Vancomycin, originally introduced in the late 1950's and still used for partial resistance to Staphylococcus aureus infection, was initially replaced by methicillin, but reintroduced in the early 80's because of its effect against methicillin-resistance S. aureus infections. Because of its mycin suffix, vancomycin was, and still is, often mistakenly identified as an aminoglycoside antibiotic. The first case of ototoxicity due to vancomycin was reported by Geraci and colleagues.⁵² Other reports are catalogued by Brummett.⁴⁹ It is clearly less toxic that an aminoglycoside, so the initial concern may have been because of the incorrect belief that vancomycin was an aminoglycoside. In most cases of reported permanent ototoxicity, the patients were treated before or during vancomycin therapy with erythromycin or an aminoglycoside antibiotic. It may well be that permanent ototoxicity could be the result of a vancomycin-induced augmentation of aminoglycoside ototoxicity.

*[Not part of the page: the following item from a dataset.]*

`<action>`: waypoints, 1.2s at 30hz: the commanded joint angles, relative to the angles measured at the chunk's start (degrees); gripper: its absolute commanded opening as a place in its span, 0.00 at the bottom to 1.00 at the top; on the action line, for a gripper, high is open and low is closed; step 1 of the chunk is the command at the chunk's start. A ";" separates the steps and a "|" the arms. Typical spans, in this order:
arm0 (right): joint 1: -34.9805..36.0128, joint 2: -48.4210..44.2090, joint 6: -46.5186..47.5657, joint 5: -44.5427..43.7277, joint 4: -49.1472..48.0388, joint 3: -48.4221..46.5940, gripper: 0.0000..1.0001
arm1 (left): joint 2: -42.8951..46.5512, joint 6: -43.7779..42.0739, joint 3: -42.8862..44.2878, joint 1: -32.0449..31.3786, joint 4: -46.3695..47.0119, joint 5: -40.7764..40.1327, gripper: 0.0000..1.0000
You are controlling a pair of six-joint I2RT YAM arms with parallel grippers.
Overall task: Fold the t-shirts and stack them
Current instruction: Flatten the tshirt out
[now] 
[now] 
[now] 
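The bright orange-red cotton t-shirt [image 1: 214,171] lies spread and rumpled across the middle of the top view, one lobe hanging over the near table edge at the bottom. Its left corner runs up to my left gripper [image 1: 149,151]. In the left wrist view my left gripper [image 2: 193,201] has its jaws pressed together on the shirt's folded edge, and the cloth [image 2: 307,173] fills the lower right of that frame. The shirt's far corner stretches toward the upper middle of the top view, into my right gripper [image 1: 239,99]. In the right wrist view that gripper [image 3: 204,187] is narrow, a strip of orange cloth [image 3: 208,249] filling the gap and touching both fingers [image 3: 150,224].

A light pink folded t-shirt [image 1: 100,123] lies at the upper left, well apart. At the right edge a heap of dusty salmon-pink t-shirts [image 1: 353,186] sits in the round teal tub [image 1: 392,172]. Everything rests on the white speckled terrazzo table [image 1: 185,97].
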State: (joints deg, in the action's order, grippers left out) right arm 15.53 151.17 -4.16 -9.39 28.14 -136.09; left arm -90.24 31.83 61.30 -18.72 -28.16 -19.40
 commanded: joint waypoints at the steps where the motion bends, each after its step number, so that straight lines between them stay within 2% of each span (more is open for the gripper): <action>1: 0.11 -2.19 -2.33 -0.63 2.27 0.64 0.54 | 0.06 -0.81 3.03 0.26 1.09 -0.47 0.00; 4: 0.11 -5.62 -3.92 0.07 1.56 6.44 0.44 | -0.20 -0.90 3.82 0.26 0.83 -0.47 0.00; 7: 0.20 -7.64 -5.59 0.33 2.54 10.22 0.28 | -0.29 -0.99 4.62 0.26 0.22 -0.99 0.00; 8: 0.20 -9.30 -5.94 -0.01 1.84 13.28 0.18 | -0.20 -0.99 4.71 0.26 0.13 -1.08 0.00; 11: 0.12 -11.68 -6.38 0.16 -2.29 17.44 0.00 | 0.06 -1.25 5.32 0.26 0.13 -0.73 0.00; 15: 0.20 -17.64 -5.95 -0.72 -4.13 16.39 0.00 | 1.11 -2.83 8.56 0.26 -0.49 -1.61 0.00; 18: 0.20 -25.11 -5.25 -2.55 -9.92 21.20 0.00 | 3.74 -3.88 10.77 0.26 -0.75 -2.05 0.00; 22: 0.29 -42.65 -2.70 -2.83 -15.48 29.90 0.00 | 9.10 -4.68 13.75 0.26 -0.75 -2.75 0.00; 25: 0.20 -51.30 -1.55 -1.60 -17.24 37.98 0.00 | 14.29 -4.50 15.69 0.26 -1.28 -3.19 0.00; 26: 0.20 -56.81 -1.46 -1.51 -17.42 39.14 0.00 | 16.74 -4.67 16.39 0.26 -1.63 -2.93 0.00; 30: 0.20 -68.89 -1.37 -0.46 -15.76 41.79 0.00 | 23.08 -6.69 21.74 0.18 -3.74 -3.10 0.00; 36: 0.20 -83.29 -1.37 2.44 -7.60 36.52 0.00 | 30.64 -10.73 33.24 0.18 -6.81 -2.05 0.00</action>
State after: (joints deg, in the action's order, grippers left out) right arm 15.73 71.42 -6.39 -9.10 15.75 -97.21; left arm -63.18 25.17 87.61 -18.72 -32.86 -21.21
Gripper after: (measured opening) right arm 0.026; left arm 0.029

E. Loop Diuretic Ototoxicity

As reported by Rybak,⁵³ loop diuretics are organic compounds that exert potential saliuretic effects by acting on the epithelial cells in the loop of Henle of the kidney. Unfortunately, many of the loop diuretics are ototoxic, both in clinical reports and experimental studies. Ethacrynic acid, a potent loop diuretic, is recognized as causing acute and sometimes permanent hearing loss.⁵⁴ One of the most widely used loop diuretics today, furosemide or Lasix, has a significant potential for hearing loss. Heidland and Wigand⁵⁵ found that infusion of furosemide at a constant rate of 25 mg per minute caused noticeable hearing loss in two thirds of patients. Although most cases of furosemide ototoxicity have been reversible, a number of reports describe patients with permanent deficits.^56,57 Other loop diuretics also have potential ototoxicity. One of its most significant problems is the potentiation of aminoglycoside ototoxicity by the concurrent use of loop diuretics as previously noted. As Rybak⁵³ points out, perhaps the kidney and the cochlea have some common receptors for the loop diuretics and it appears that all loop diuretics are ototoxic to some degree.

F. Topical Agent Ototoxicity

In addition to the normal environmental chemicals found in modern society, there exists the possibility that otological surgery can expose the inner ear to ototoxic chemicals. Scrub solutions used to sterilize the external ear may reach the middle ear through tympanic perforations and from there these substances can be absorbed into the inner ear via the round window.⁶⁴ Providone iodine preparations^65,66 and chlorhexidine^67,68 have both been proven to be toxic to the cochlea and vestibular sensory neuroepithelium in the inner ear after reaching the middle ear space. Therefore, surgeons should be alerted to this possibility.